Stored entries

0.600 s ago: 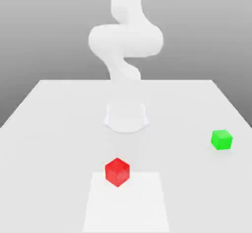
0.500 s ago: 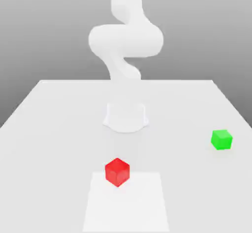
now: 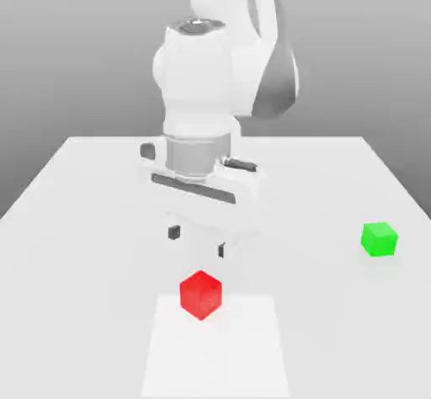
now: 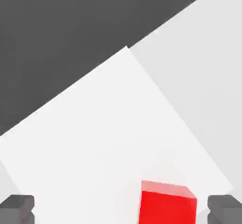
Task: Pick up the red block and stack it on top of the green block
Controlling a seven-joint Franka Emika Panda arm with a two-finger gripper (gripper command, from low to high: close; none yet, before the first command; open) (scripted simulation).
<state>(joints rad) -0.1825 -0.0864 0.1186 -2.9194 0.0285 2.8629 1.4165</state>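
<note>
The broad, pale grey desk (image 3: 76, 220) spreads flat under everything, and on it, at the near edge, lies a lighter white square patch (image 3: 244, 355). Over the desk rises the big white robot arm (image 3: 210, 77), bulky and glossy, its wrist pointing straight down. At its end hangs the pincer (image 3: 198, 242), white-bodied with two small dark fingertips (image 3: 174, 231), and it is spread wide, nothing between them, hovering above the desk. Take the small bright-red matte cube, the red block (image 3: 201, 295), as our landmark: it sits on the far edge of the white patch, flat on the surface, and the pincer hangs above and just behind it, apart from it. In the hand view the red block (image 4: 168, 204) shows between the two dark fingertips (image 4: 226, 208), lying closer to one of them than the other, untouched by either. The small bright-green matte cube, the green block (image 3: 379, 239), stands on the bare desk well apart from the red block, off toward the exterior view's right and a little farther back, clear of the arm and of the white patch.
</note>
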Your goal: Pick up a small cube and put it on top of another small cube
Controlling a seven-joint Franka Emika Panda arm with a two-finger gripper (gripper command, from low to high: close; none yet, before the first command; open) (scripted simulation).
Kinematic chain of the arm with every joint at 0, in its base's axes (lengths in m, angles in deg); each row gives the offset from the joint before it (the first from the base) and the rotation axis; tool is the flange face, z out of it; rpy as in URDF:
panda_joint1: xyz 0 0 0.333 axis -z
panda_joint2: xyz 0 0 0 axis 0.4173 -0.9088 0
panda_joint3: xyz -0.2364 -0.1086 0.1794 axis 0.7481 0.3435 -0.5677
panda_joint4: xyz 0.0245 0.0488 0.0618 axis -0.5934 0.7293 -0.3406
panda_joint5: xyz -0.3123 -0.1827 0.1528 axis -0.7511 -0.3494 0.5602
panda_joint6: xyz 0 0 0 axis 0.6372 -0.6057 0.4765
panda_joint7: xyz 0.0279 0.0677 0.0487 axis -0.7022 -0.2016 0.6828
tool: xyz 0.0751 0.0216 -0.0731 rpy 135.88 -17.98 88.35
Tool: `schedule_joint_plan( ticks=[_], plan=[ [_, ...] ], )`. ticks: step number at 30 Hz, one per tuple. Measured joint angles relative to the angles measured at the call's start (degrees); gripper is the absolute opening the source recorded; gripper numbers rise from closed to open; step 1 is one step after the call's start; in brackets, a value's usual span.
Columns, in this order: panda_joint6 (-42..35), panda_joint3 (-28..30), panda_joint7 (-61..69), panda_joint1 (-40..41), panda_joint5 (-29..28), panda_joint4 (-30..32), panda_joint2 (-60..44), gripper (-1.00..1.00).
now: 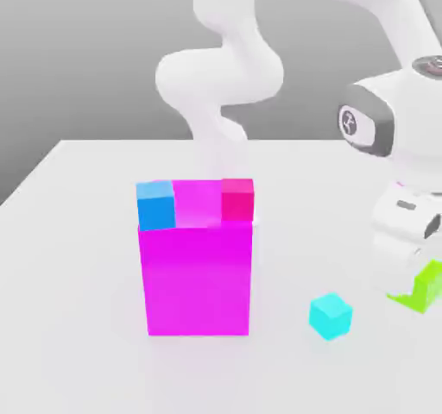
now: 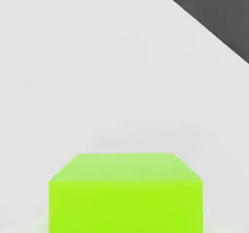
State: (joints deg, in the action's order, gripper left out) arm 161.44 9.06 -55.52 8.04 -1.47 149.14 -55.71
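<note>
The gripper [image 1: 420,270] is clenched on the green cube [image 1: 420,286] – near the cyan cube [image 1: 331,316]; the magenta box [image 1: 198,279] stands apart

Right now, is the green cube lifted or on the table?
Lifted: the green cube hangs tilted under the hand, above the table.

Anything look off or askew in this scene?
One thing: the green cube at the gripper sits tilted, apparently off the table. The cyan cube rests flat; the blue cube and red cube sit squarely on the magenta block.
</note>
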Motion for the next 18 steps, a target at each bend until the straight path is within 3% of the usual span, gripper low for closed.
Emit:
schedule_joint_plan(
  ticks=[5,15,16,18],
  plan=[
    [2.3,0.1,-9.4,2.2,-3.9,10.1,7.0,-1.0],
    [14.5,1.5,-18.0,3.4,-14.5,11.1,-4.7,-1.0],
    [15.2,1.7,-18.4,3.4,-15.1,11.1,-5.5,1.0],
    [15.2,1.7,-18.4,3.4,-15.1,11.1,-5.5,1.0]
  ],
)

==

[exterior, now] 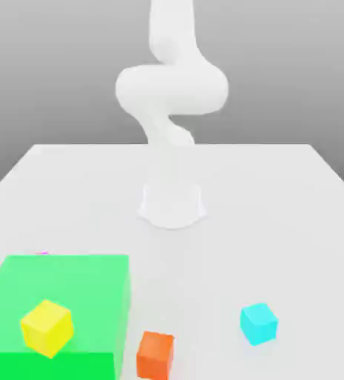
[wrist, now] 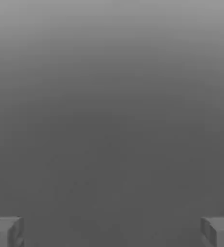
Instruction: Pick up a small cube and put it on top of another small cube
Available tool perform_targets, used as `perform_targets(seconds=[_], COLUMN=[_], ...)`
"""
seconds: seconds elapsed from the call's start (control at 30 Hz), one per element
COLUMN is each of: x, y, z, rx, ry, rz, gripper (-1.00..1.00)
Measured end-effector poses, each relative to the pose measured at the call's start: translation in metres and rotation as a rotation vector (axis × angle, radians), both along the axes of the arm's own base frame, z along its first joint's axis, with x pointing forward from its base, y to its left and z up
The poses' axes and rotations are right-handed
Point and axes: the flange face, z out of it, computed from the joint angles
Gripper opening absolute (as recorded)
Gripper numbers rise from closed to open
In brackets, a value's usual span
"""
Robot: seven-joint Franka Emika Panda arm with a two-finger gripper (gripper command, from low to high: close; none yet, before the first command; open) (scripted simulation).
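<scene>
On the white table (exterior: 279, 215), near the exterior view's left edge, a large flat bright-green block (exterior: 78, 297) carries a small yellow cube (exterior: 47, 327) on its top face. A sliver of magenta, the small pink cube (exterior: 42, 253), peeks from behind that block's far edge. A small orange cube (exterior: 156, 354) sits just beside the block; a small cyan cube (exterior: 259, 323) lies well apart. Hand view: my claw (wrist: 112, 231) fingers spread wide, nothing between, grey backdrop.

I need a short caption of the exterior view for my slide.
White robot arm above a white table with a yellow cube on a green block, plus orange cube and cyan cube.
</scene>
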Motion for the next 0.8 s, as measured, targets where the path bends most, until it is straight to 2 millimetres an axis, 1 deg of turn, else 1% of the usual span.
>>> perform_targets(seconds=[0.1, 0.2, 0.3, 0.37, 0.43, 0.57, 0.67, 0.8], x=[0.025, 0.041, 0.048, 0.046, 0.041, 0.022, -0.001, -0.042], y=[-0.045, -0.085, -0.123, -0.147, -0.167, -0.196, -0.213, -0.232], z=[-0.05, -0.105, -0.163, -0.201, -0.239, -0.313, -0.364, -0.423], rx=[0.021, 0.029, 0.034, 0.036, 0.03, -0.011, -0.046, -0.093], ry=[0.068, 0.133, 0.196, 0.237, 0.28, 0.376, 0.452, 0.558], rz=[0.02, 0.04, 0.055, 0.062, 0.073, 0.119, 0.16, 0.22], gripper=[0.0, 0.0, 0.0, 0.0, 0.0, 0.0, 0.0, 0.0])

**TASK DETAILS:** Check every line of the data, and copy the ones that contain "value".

**WRITTEN ANSWER:**
Tool: `schedule_joint_plan( ticks=[_], plan=[ [_, ...] ], )`. ticks: step number at 30 Hz, one per tuple. Measured joint angles relative to the angles measured at the call's start (degrees); gripper is the absolute opening the source recorded; gripper numbers rise from closed to open; step 1 is one step after the call's start; in brackets, a value's usual span.
In brackets, a value's usual span

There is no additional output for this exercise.